_PROMPT_.
Retype exactly the lines below, beginning with the first and ending with the line where "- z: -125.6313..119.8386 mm" appears.

========================================

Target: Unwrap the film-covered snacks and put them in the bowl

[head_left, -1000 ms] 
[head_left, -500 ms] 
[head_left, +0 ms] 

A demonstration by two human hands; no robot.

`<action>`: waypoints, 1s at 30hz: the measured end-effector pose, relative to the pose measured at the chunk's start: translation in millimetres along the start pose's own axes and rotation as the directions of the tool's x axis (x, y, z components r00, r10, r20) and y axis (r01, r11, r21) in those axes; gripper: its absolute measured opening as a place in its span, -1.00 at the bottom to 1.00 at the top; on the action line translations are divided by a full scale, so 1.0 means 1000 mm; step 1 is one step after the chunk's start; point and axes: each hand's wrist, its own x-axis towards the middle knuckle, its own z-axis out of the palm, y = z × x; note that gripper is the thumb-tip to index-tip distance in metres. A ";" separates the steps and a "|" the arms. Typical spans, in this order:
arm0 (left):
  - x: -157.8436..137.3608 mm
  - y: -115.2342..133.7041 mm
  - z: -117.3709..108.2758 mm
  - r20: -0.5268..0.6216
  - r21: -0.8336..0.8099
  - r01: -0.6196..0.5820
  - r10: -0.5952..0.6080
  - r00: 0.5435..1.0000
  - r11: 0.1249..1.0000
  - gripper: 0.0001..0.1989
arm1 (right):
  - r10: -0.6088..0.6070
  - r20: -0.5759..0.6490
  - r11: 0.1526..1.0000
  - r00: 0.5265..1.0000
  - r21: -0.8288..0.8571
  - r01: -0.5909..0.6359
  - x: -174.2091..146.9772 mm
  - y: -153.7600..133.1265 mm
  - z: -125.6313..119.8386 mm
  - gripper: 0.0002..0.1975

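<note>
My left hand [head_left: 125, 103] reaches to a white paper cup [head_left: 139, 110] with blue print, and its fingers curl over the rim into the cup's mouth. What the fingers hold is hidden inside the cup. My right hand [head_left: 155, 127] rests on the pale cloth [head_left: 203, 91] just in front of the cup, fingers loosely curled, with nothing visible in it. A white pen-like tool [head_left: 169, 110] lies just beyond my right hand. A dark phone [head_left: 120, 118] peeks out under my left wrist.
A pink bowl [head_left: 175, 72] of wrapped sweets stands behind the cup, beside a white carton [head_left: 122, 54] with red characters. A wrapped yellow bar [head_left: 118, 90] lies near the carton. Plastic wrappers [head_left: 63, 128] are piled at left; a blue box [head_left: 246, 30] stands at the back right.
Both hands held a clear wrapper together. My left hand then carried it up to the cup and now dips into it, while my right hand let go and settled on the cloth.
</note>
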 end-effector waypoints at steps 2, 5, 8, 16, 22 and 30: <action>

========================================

_RESULT OF THIS EXERCISE_.
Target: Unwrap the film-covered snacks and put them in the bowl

[head_left, -1000 ms] 
[head_left, -500 ms] 
[head_left, +0 ms] 

A demonstration by two human hands; no robot.

`<action>`: waypoints, 1s at 30hz: the measured end-effector pose, relative to the pose measured at the chunk's start: translation in millimetres along the start pose's own axes and rotation as the directions of the tool's x axis (x, y, z components r00, r10, r20) and y axis (r01, r11, r21) in those axes; gripper: its absolute measured opening as a place in its span, -1.00 at the bottom to 1.00 at the top; on the action line translations are divided by a full scale, so 1.0 means 1000 mm; step 1 is one step after the chunk's start; point and axes: each hand's wrist, its own x-axis towards the middle knuckle, its own z-axis out of the palm, y = z × x; note that gripper is the thumb-tip to index-tip distance in metres. A ";" separates the steps and a "|" the arms. Typical spans, in this order:
arm0 (left):
  - x: -157.8436..137.3608 mm
  - y: -115.2342..133.7041 mm
  - z: -117.3709..108.2758 mm
  - r20: -0.5268..0.6216
  - r21: -0.8336..0.8099
  - r01: -0.6196..0.5820
  - r10: -0.5952..0.6080
  - r00: 0.5435..1.0000
  - r11: 0.1249..1.0000
  - gripper: 0.0001..0.1989
arm1 (right):
  - r10: -0.6088..0.6070
  - r20: -0.5759..0.6490
  - r11: 0.1526..1.0000
  - r00: 0.5265..1.0000
  - r21: -0.8288..0.8571
  - r01: -0.5909..0.6359
  - x: -174.2091..146.9772 mm
  - y: -153.7600..133.1265 mm
  - z: -125.6313..119.8386 mm

This output has been written out in full.